[PATCH v7 2/7] hwtracing: Add trace function support for HiSilicon PCIe Tune and Trace device

Yicong Yang yangyicong at huawei.com
Thu May 5 05:13:52 PDT 2022


Hi Leo,

Thanks for the comments. Some questions and replies below.

On 2022/4/30 0:00, Leo Yan wrote:
> On Thu, Apr 07, 2022 at 08:58:36PM +0800, Yicong Yang via iommu wrote:
>> HiSilicon PCIe tune and trace device(PTT) is a PCIe Root Complex integrated
>> Endpoint(RCiEP) device, providing the capability to dynamically monitor and
>> tune the PCIe traffic, and trace the TLP headers.
>>
>> Add the driver for the device to enable the trace function. Register PMU
>> device of PTT trace, then users can use trace through perf command. The
>> driver makes use of perf AUX trace and support following events to
>> configure the trace:
>>
>> - filter: select Root port or Endpoint to trace
>> - type: select the type of traced TLP headers
>> - direction: select the direction of traced TLP headers
>> - format: select the data format of the traced TLP headers
>>
>> This patch adds the driver part of PTT trace.

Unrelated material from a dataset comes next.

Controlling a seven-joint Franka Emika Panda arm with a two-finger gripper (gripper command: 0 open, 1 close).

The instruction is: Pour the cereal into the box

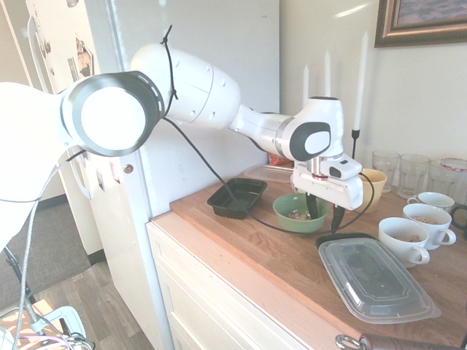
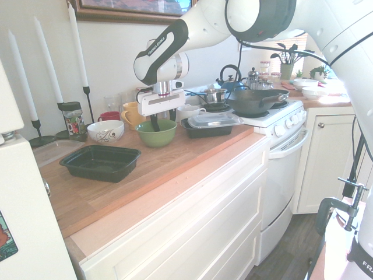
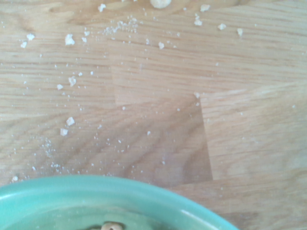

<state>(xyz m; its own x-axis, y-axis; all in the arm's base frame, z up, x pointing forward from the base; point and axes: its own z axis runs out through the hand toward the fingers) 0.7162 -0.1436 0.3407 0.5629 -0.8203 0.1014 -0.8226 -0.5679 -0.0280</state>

The perf command support of
>> PTT trace is added in the following patch.
>>
>> Signed-off-by: Yicong Yang <yangyicong at hisilicon.com>
>> Reviewed-by: Jonathan Cameron <Jonathan.Cameron at huawei.com>
>> ---
[...]
>> +static int hisi_ptt_update_aux(struct hisi_ptt *hisi_ptt, int index, bool stop)
>> +{
>> +	struct hisi_ptt_trace_ctrl *ctrl = &hisi_ptt->trace_ctrl;
>> +	struct perf_output_handle *handle = &ctrl->handle;
>> +	struct perf_event *event = handle->event;
>> +	struct hisi_ptt_pmu_buf *buf;
>> +	void *addr;
>> +
>> +	buf = perf_get_aux(handle);
>> +	if (!buf || !handle->size)
>> +		return -EINVAL;
>> +
>> +	addr = ctrl->trace_buf[ctrl->buf_index].addr;
>> +
>> +	memcpy(buf->base + buf->pos, addr, HISI_PTT_TRACE_BUF_SIZE);
>> +	memset(addr, 0, HISI_PTT_TRACE_BUF_SIZE);
> 
> I am a bit worry buffer usages, at least for below aspects:
> 
> The first thing is for memset(), which cleans up the buffer and the
> buffer size is 4MiB, this means it will consume much CPU time to
> cleanup the buffer, and trace_buf is mapped as non-cacheable, the
> performance would be get worse.
> 
> The second thing is here it always copies the trace data with size
> HISI_PTT_TRACE_BUF_SIZE, usually, the trace module can provide a read
> pointer register, so you can know the trace data length based on the
> delta value between write and read pointers.
> 
> The last thing is the ctrl->trace_buf[] works as bounce buffer, so it
> means actually there have an extra copy from bounce buffer to AUX
> buffer, is it possible to directly output PTT trace data to AUX buffer?
> 
> Sorry if I bring up duplicate questions and before have the simliar
> discussion when reviewed the patch.
> 

The hardware is designed to use 4 DMA buffers and fill the buffer with the
traced data one by one. When one buffer is full the device will notify the
driver by interrupt and continue to trace the PCIe TLPs in the following
buffer without pausing. If the interrupt status bit of the buffer going to
use is uncleared, the trace will be paused until the corresponding interrupt
status bit is cleared. So the buffer size of 4 MiB is calculated that even
at the max flow the driver can handle the traced data and clear the status
in time, so there won't be a data loss.

For the first thing, the performance is acceptable as we only handle 4MiB at
one time. It's in thread context so we won't block others. The hardware can
keep tracing in the following DMA buffer so handling here won't pause the
trace and will not cause data loss.

For the second thing, this function is called in 2 places: 1) in the IRQ thread
2) the trace is going to stop. In the 1st case the data length will always be
HISI_PTT_TRACE_BUF_SIZE as the interrupt only occurs when one buffer is full.
In the 2nd case we may not have HISI_PTT_TRACE_BUF_SIZE data, the unfilled buffer
is zeroed to be distinguished. We keep committing HISI_PTT_TRACE_BUF_SIZE data
to keep consistence with handling in interrupt and make it simpler here.
(HISI_PTT_TRACE_WR_STS register indicates will buffer is currently used and
the offset in the buffer data is currently writing to)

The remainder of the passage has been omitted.